The synonym and relatedTerm elements have the same structure, containing an href attribute whose value is the URI of the synonym or related term.

XML Representation Summary: synonym and relatedTerm Elements
<(synonym | relatedTerm)   href = xsd:anyURI />
Property Representation
{href} The required URI of the synonym or related term.

Glossary

The glossary simply names and describes a collection of terms. Note that it describes the collection, not the terms themselves. In fact, it does not even contain links to the terms themselves; those are managed in the term-link resource, described later.

Example

<glossary
     xmlns:jzalm="http://example.org/xmlns/alm/v0.1/"
     xmlns:dc="http://purl.org/dc/elements/1.1">

     <dc:title>My Software Development Glossary</dc:title>

     <dc:description>All of the terms I like for the SDLC</dc:description>

     <jzalm:terms href="http://example.org/myglossary/terms" />
</glossary>

XML Representation of Glossary Resource

XML Representation Summary: glossaryElement
<glossary
  >
  Content: (terms, dc:title+, dc:description* )
</glossary>
Property Representation
{terms} The required link to the ATOM collection managing the collection of terms included in this glossary. The URI of the terms collection is stored in this element's required href attribute.
{dc:title} The required string title of the glossary.
{dc:desription} The optional description of the glossary. The value of the description must be suitable for use as the inside of an XHTML body.

Glossary Term-Link Resource

The link between a glossary and its terms are maintained in an ATOM collection. Therefore, the Term-Link Resource is simply an ATOM entry, where the atom:entry element's href attribute is the URL of the glossary term. Terms are added to a glossary by POSTing a Term-Link Resrouce to the collection's URI. Terms are removed from a glossary by DELETEing the corresponding entry; a GET on the ATOM Collection is sufficient for the client to obtain the list of terms in a glossary.

Design Rationale

With these three resource types, you can see that we are representing glossaries in a very fine-grained manner. This granularization supports several important use-cases:

  • Term re-use: Terms can easily be included in multiple glossaries through the creation of additional Glossary-Term Link resources.
  • Contained permissions models: Assuming an underlying permissions model that allows permissions to be controlled at the individual resource level, this granularization gives us some flexibility. Permission to alter a term's definition (i.e. to update a term resource) is not needed in order to include a term in a glossary; neither is permission to add terms to or remove them from a glossary needed to update the description of a glossary. In fact, permissions around updating glossary descriptions, term definitions, and the inclusion of terms into glossaries can easily be controlled independently.
  • Contained revision models: Inclusion of a term in a glossary does not imply creation of a new version of the term.
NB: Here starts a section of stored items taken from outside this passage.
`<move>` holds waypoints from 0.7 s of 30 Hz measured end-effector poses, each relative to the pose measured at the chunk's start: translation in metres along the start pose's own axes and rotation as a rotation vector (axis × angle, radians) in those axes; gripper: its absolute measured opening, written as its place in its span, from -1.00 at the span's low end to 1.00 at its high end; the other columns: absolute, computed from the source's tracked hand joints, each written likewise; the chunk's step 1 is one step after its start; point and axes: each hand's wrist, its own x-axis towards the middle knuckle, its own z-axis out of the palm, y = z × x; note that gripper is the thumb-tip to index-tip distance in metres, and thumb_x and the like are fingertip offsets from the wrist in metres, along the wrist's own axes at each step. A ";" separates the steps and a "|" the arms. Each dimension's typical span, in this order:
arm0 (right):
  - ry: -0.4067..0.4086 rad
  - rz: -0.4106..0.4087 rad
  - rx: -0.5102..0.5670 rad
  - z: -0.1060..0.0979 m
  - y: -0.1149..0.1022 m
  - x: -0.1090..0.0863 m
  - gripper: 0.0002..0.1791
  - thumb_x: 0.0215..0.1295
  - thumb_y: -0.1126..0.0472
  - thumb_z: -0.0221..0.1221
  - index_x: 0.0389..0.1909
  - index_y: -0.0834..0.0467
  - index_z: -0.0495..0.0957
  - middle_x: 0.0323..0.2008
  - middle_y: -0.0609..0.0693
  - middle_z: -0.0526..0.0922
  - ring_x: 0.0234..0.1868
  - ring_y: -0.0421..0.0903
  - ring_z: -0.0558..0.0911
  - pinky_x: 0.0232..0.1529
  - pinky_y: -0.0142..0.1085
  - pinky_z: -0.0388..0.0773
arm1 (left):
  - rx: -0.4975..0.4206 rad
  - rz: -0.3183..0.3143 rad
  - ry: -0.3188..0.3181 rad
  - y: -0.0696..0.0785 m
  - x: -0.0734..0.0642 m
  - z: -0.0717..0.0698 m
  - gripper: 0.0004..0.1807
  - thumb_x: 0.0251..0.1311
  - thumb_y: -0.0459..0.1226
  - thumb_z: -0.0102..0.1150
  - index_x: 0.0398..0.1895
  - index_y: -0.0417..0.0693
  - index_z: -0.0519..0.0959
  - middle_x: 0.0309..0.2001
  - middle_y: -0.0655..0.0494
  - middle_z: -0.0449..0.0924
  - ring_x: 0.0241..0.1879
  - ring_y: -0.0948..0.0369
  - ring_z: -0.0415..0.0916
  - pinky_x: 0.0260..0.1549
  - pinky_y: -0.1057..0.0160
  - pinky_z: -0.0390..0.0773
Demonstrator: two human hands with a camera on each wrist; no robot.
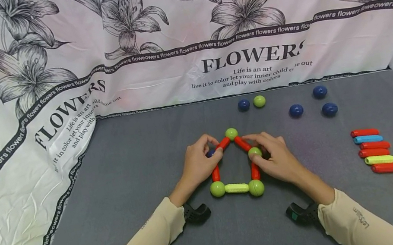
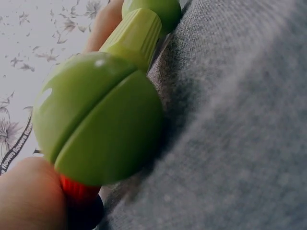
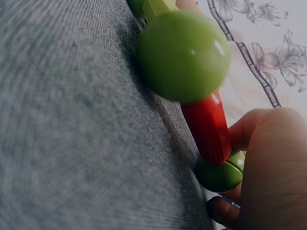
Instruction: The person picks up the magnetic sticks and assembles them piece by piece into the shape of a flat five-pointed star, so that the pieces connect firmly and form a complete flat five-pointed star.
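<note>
A five-sided frame of balls joined by rods lies on the grey table. Its top is a green ball [image 1: 231, 134] between two slanting red rods, and a yellow-green rod [image 1: 237, 188] forms the base between two more green balls. At the left corner my left hand [image 1: 200, 159] grips a blue ball [image 1: 210, 153], the thumb against the upper-left red rod [image 1: 223, 143]. My right hand [image 1: 274, 154] pinches the green ball [image 3: 218, 175] at the right corner, its index finger reaching along the upper-right red rod [image 1: 243, 143]. Fingers partly cover both side corners.
Several blue balls [image 1: 296, 111] and one loose green ball [image 1: 259, 101] lie along the back. To the right are two groups of red, blue and yellow-green rods [image 1: 380, 159]. A flower-printed cloth [image 1: 157, 77] hangs behind the table and down its left side.
</note>
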 end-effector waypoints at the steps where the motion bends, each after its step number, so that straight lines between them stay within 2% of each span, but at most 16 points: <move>1: 0.005 0.004 -0.001 0.000 0.000 0.000 -0.53 0.31 0.25 0.21 0.25 0.04 0.57 -0.27 -0.09 0.59 -0.41 -0.25 0.35 -0.16 -0.19 0.05 | 0.001 0.000 0.002 0.000 0.000 0.000 -0.90 0.30 -0.20 0.23 -0.17 0.05 0.59 -0.66 0.18 0.19 -0.71 0.28 0.06 -0.58 0.36 0.11; 7: 0.051 0.010 -0.014 0.000 -0.001 0.001 -0.58 0.39 0.20 0.23 0.25 0.14 0.56 -0.12 0.02 0.67 -0.36 -0.21 0.40 -0.16 -0.18 0.06 | 0.010 -0.016 0.047 0.001 0.000 0.001 -0.88 0.31 -0.18 0.26 -0.17 0.01 0.60 -0.66 0.17 0.18 -0.70 0.28 0.05 -0.59 0.35 0.09; 11: 0.041 0.010 0.009 -0.003 -0.001 0.000 -0.55 0.41 0.17 0.23 0.28 0.12 0.54 0.02 0.06 0.67 -0.18 -0.12 0.47 -0.11 -0.14 0.08 | -0.003 -0.004 0.100 0.000 0.002 0.002 -0.85 0.32 -0.14 0.29 -0.21 0.01 0.60 -0.61 0.12 0.24 -0.64 0.24 0.14 -0.54 0.34 0.16; 14: -0.021 -0.002 0.024 -0.006 -0.001 -0.001 -0.45 0.38 0.11 0.24 0.37 0.07 0.47 0.21 0.07 0.60 0.03 -0.04 0.46 -0.05 -0.10 0.08 | -0.044 0.019 0.136 -0.001 0.002 0.002 -0.85 0.34 -0.14 0.26 -0.22 -0.01 0.60 -0.47 0.04 0.34 -0.49 0.18 0.26 -0.40 0.29 0.26; 17: -0.110 -0.033 0.009 -0.008 -0.001 -0.002 -0.26 0.29 0.00 0.30 0.48 0.01 0.34 0.37 0.07 0.47 0.20 0.02 0.39 0.00 -0.08 0.06 | -0.082 0.037 0.143 -0.001 0.002 0.001 -0.84 0.36 -0.14 0.23 -0.20 -0.03 0.61 -0.28 -0.02 0.43 -0.31 0.12 0.37 -0.21 0.22 0.36; 21: -0.219 -0.064 -0.031 -0.009 -0.001 -0.002 0.08 0.08 -0.17 0.44 0.58 -0.05 0.14 0.50 0.05 0.29 0.30 0.06 0.32 0.05 -0.06 0.06 | -0.085 0.034 0.069 -0.002 -0.001 -0.001 -0.67 0.38 -0.02 0.17 -0.02 -0.06 0.59 -0.04 -0.07 0.50 -0.05 0.03 0.43 0.03 0.06 0.30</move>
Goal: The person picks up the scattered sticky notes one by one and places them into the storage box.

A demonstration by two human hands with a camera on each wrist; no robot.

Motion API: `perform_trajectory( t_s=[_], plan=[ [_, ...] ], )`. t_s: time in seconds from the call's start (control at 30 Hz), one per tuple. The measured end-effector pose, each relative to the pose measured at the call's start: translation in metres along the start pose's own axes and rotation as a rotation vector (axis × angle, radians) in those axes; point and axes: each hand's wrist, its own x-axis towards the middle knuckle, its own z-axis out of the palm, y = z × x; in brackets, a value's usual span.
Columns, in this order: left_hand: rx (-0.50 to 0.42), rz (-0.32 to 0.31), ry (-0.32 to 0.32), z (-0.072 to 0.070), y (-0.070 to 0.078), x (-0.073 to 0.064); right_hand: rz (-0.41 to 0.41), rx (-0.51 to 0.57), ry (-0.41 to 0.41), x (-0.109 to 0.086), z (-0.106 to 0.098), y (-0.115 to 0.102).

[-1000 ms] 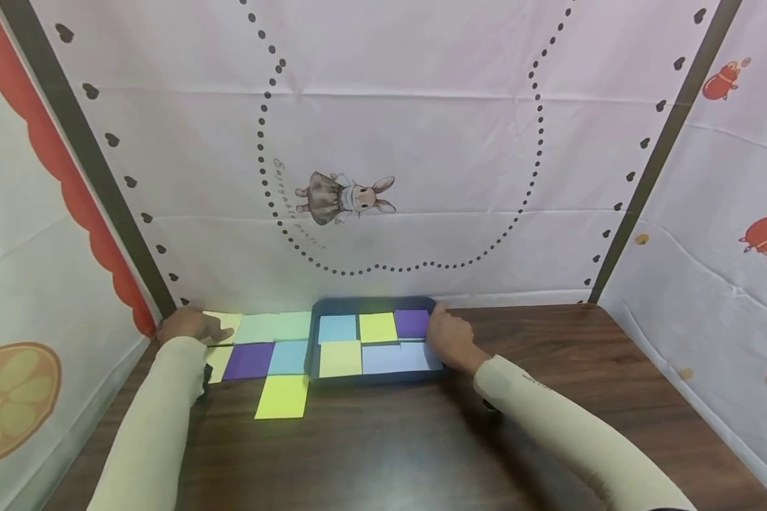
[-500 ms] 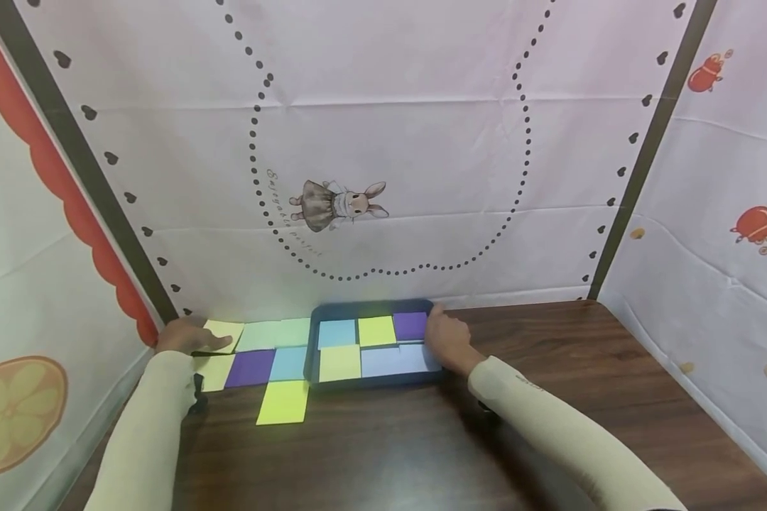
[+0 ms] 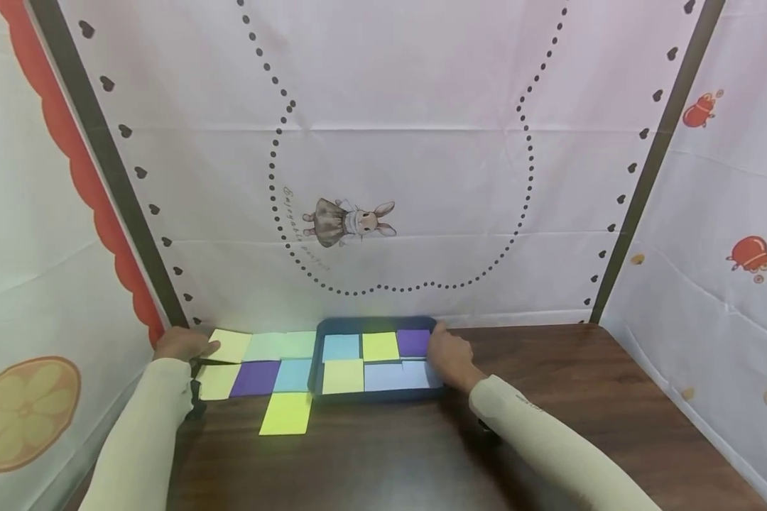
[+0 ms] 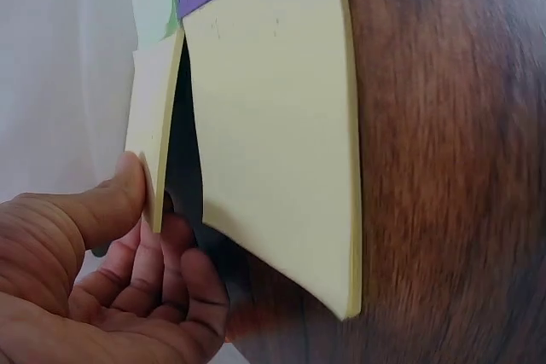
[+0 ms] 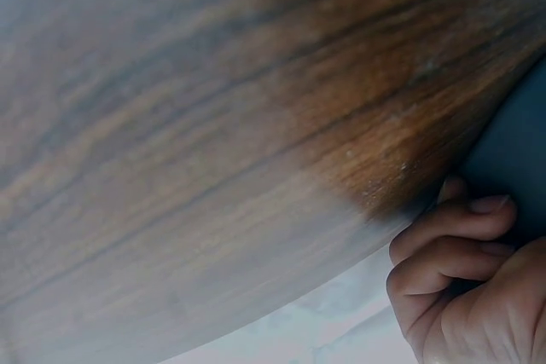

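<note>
My left hand point(image 3: 182, 343) is at the back left of the table, pinching the near-left edge of a pale yellow sticky note pad point(image 3: 230, 346). In the left wrist view the thumb lies on top of that pad point(image 4: 152, 108) and the curled fingers are beneath its edge, which is raised beside a second pale yellow pad point(image 4: 273, 125). My right hand point(image 3: 450, 358) grips the right wall of a dark blue tray point(image 3: 377, 325), fingers curled over it in the right wrist view. Inside the tray lie blue, yellow, purple, pale yellow and lavender pads.
Beside the tray's left wall, light green pads point(image 3: 280, 345), a purple pad point(image 3: 256, 378) and a blue pad point(image 3: 292, 375) lie close together. A bright yellow pad point(image 3: 286, 414) sits in front of them. A printed cloth wall point(image 3: 486, 298) borders the wooden table point(image 3: 383, 454).
My left hand has drawn back leftward from over the pale yellow pad to its edge and now pinches it. The right hand stays on the tray wall. The head view has tilted slightly.
</note>
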Motion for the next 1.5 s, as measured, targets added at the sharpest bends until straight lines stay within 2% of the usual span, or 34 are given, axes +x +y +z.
perform_trajectory(
  t_s=[0.17, 0.23, 0.33, 0.37, 0.47, 0.57, 0.67, 0.73, 0.77, 0.87, 0.97, 1.0, 1.07, 1.17, 1.27, 1.4, 1.5],
  plan=[
    [-0.01, 0.02, -0.015, -0.003, 0.0, -0.005, 0.023, -0.005, -0.008, -0.01, -0.006, -0.005],
    [-0.045, 0.016, -0.014, -0.004, 0.001, -0.008, 0.028, -0.012, 0.004, -0.018, -0.014, -0.009],
    [-0.039, 0.035, -0.001, -0.005, 0.007, -0.015, 0.033, -0.005, -0.004, -0.036, -0.035, -0.018],
    [-0.027, 0.062, 0.002, -0.006, 0.01, -0.018, 0.034, 0.001, -0.008, -0.042, -0.042, -0.021],
    [-0.006, 0.201, 0.008, -0.011, 0.019, -0.03, 0.044, 0.016, -0.026, -0.06, -0.064, -0.03],
    [-0.002, 0.332, 0.029, -0.014, 0.032, -0.046, 0.031, 0.009, -0.007, -0.057, -0.06, -0.028],
    [0.031, 0.393, 0.07, -0.013, 0.047, -0.058, 0.025, 0.014, 0.002, -0.054, -0.059, -0.027],
    [0.083, 0.457, 0.11, -0.008, 0.055, -0.063, 0.037, 0.024, -0.015, -0.056, -0.065, -0.029],
    [0.107, 0.491, 0.134, -0.005, 0.059, -0.065, 0.035, 0.017, 0.002, -0.052, -0.059, -0.027],
    [0.157, 0.61, 0.21, 0.008, 0.07, -0.075, 0.056, 0.02, -0.016, -0.042, -0.049, -0.024],
    [0.162, 0.673, 0.256, 0.02, 0.084, -0.089, 0.072, 0.004, -0.021, -0.026, -0.032, -0.019],
    [0.16, 0.688, 0.262, 0.024, 0.089, -0.095, 0.076, 0.005, -0.041, -0.023, -0.031, -0.018],
    [0.144, 0.72, 0.264, 0.032, 0.1, -0.106, 0.069, -0.005, -0.029, -0.019, -0.026, -0.016],
    [0.129, 0.795, 0.268, 0.043, 0.114, -0.122, 0.064, 0.001, -0.043, -0.029, -0.037, -0.02],
    [0.112, 0.88, 0.273, 0.053, 0.125, -0.133, 0.07, 0.016, -0.068, -0.046, -0.057, -0.027],
    [0.122, 0.972, 0.296, 0.066, 0.136, -0.145, 0.064, 0.015, -0.06, -0.056, -0.065, -0.03],
    [0.145, 1.02, 0.308, 0.077, 0.142, -0.153, 0.054, 0.012, -0.047, -0.058, -0.066, -0.03]
  ],
)
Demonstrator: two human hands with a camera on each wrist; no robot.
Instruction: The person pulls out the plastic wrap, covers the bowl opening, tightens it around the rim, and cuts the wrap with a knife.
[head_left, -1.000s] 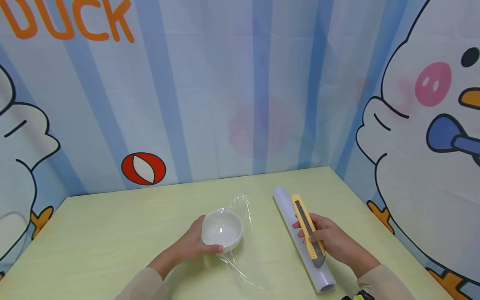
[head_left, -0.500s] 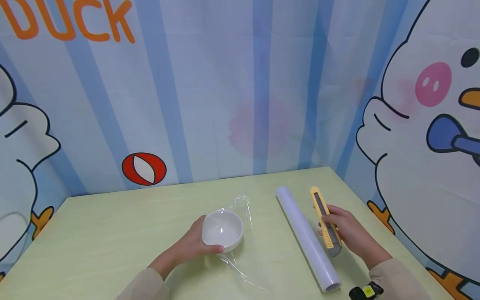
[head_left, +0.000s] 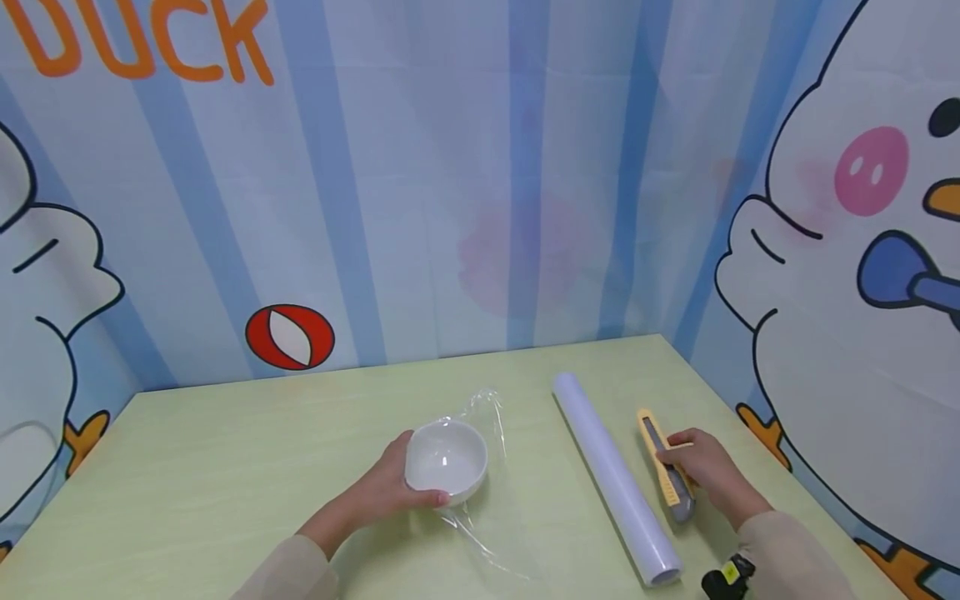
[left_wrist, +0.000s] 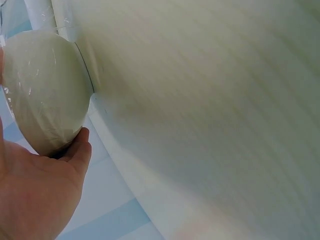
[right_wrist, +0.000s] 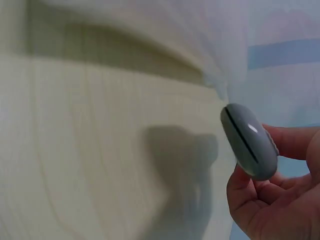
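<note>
My left hand [head_left: 390, 485] grips a white bowl [head_left: 446, 461] by its left side, thumb over the near rim. Clear plastic film [head_left: 489, 408] clings to the bowl and trails out beyond it, and in the left wrist view it wraps the outside of the bowl [left_wrist: 50, 90]. At the right, my right hand [head_left: 708, 468] pinches a yellow and grey utility knife [head_left: 666, 467] between thumb and fingers. The knife's grey rounded end [right_wrist: 250, 142] faces the right wrist camera, with its shadow on the table below. No blade shows.
A long pale roll [head_left: 615, 479] lies lengthwise on the light yellow-green table [head_left: 247, 467], between bowl and knife. Behind the table hangs a blue striped cartoon backdrop [head_left: 420, 183], which also closes off both sides.
My right hand has carried the utility knife from over the roll to the right and lowered it toward the table. The roll shifted slightly right. My left hand and the bowl stay put.
</note>
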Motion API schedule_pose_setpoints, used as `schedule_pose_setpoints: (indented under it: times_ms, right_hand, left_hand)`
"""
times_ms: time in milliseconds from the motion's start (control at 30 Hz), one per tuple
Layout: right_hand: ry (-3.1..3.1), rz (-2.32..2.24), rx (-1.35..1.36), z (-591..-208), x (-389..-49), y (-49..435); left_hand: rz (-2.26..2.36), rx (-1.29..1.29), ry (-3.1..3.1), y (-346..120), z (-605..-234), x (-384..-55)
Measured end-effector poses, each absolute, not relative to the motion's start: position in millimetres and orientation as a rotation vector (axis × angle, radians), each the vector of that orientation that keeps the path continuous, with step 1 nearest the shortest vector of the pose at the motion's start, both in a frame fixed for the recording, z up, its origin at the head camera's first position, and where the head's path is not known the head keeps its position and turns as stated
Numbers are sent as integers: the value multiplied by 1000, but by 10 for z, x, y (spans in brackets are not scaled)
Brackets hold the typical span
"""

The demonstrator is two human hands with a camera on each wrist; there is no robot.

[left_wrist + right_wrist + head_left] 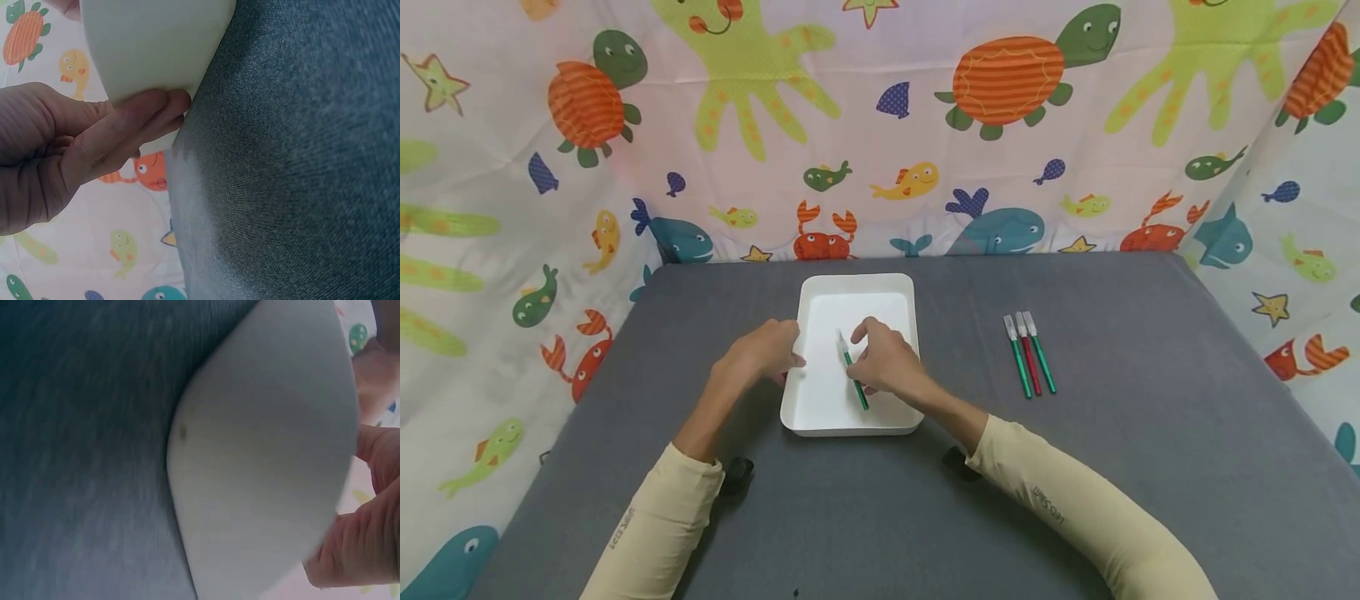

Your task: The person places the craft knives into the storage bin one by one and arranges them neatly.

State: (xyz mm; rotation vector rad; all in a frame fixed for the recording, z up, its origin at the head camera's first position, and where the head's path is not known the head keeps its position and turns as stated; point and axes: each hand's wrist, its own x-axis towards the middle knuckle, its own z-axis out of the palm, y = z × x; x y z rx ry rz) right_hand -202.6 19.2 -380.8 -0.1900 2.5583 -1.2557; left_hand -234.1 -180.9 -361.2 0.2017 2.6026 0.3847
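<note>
Fingers of the left hand [765, 348] are clamped on the left wall of a white rectangular tray [816, 408]. The right hand [889, 360] pinches a green craft knife [861, 395] over the tray, its pale cap towards the far side. Three capped craft knives [1031, 358], one red between two green, lie right on the grey tabletop [1150, 400].

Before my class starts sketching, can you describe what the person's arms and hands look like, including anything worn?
Both forearms wear plain cream sleeves, each with small dark lettering. The cuffs stop short of the wrists, and a small black object shows beside each. The left hand and right hand are ungloved.
</note>
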Motion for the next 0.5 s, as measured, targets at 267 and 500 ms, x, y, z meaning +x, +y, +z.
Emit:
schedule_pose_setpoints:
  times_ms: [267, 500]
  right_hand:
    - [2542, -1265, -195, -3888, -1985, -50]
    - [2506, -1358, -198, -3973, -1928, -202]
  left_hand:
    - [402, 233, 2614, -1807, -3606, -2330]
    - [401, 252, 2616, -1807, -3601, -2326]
While other groupings of the glossary and term are possible, none have all three of these highly desirable characteristics. One could consider including all of the term links within the glossary itself. However, with very large glossaries, this would become unwieldy: clients would be forced to GET the entire glossary at a time. The design advocated in this sample document separates the concepts of term, glossary, and link into their own resource, and allows us to leverage ATOM (as described above) to manage the term-glossary link.